- _Directions_: Leaving the pictures aside, transcribe the data below exactly.

----------------

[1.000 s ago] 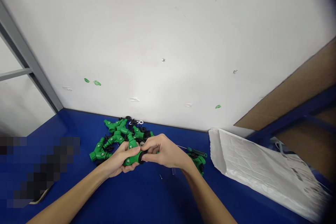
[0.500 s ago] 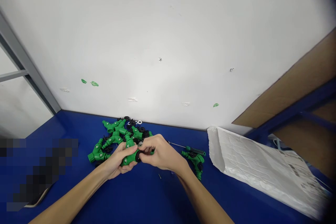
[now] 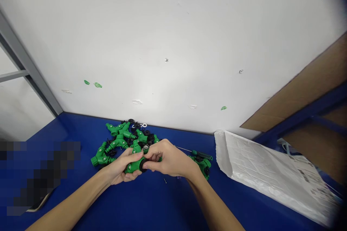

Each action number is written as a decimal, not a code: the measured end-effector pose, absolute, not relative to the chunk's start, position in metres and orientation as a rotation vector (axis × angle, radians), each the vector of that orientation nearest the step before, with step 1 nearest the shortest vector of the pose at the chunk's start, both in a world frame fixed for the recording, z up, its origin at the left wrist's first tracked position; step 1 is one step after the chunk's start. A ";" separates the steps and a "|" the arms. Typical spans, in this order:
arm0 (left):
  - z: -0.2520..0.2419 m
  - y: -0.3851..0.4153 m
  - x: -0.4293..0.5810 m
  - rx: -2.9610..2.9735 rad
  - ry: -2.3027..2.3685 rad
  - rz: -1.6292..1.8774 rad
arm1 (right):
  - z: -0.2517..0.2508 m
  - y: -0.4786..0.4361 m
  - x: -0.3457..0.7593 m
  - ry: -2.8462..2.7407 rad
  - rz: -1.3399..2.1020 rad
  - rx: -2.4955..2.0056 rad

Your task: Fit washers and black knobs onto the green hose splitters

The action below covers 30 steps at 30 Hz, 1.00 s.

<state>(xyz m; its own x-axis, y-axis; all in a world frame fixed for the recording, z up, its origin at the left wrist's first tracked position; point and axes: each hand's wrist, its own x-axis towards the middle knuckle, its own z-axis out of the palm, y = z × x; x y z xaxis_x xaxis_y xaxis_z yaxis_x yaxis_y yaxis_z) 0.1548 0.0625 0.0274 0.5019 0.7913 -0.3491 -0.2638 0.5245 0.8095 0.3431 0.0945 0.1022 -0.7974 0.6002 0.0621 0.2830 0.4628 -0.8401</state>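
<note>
My left hand point(image 3: 121, 169) is closed around a green plastic hose connector point(image 3: 133, 166), held just above the blue table point(image 3: 151, 205). My right hand point(image 3: 169, 158) pinches a black ring point(image 3: 142, 165) at the connector's open end, fingers pressed together. Behind both hands lies a heap of green Y-shaped connectors point(image 3: 119, 140) mixed with small black and white rings point(image 3: 141, 126). Another green connector point(image 3: 202, 164) lies beside my right wrist.
A screwdriver with a green handle point(image 3: 199, 154) lies behind my right hand. A white woven sack point(image 3: 271, 173) lies to the right. A white wall point(image 3: 162, 43) closes the back of the table. A small screw point(image 3: 165, 181) rests under my right wrist.
The hands have stayed almost in place; my right fingers have shifted slightly on the black ring at the connector's end.
</note>
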 end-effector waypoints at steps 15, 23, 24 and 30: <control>0.031 0.058 0.165 0.799 0.723 1.141 | 0.071 0.094 0.326 -1.733 1.631 -0.628; 0.029 0.056 0.165 0.857 0.717 1.288 | 0.055 0.087 0.304 -1.245 1.926 -0.546; 0.030 0.056 0.165 0.865 0.726 1.286 | 0.056 0.088 0.305 -1.251 1.926 -0.543; 0.026 0.058 0.163 0.899 0.766 1.236 | 0.059 0.094 0.309 -1.355 1.862 -0.589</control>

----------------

- _Output for this exercise_:
[1.000 s ago] 
[0.500 s ago] 
[now] 

Each action number is written as a decimal, not a code: the measured end-effector pose, absolute, not relative to the chunk's start, position in metres and orientation as a rotation vector (axis × angle, radians), each the vector of that orientation nearest the step before, with step 1 nearest the shortest vector of the pose at the chunk's start, both in a world frame fixed for the recording, z up, its origin at the left wrist's first tracked position; step 1 is one step after the chunk's start. A ";" separates the steps and a "|" the arms. Typical spans, in this order:
arm0 (left):
  - z: -0.2520..0.2419 m
  - y: -0.3851..0.4153 m
  - x: -0.4293..0.5810 m
  - rx: -2.9610..2.9735 rad
  - ry: -2.3027..2.3685 rad
  - rz: -1.6292..1.8774 rad
arm1 (right):
  - z: -0.2517..0.2508 m
  - y: -0.4786..0.4361 m
  - x: -0.3457..0.7593 m
  - ry: -2.8462..2.7407 rad
  - rz: -1.3399..2.1020 rad
  - rx: -2.4955..2.0056 rad

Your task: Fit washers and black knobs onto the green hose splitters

The action below covers 30 steps at 30 Hz, 1.00 s.

<state>(xyz m; its own x-axis, y-axis; all in a world frame fixed for the recording, z up, its origin at the left wrist's first tracked position; point and axes: each hand's wrist, its own x-axis towards the middle knuckle, its own z-axis out of the palm, y = z × x; x y z xaxis_x xaxis_y xaxis_z yaxis_x yaxis_y yaxis_z) 0.1548 0.0625 0.0274 0.5019 0.7913 -0.3491 -0.2638 0.5245 0.8095 0.3431 0.0945 0.1022 -0.7974 0.6002 0.0621 0.2830 0.4628 -0.8401</state>
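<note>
My left hand point(image 3: 121, 169) is closed around a green plastic hose connector point(image 3: 133, 166), held just above the blue table point(image 3: 151, 205). My right hand point(image 3: 169, 158) pinches a black ring point(image 3: 142, 165) at the connector's open end, fingers pressed together. Behind both hands lies a heap of green Y-shaped connectors point(image 3: 119, 140) mixed with small black and white rings point(image 3: 141, 126). Another green connector point(image 3: 202, 164) lies beside my right wrist.
A screwdriver with a green handle point(image 3: 199, 154) lies behind my right hand. A white woven sack point(image 3: 271, 173) lies to the right. A white wall point(image 3: 162, 43) closes the back of the table. A small screw point(image 3: 165, 181) rests under my right wrist.
The hands have stayed almost in place; my right fingers have shifted slightly on the black ring at the connector's end.
</note>
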 end-effector waypoints at steps 15, 23, 24 and 30: <control>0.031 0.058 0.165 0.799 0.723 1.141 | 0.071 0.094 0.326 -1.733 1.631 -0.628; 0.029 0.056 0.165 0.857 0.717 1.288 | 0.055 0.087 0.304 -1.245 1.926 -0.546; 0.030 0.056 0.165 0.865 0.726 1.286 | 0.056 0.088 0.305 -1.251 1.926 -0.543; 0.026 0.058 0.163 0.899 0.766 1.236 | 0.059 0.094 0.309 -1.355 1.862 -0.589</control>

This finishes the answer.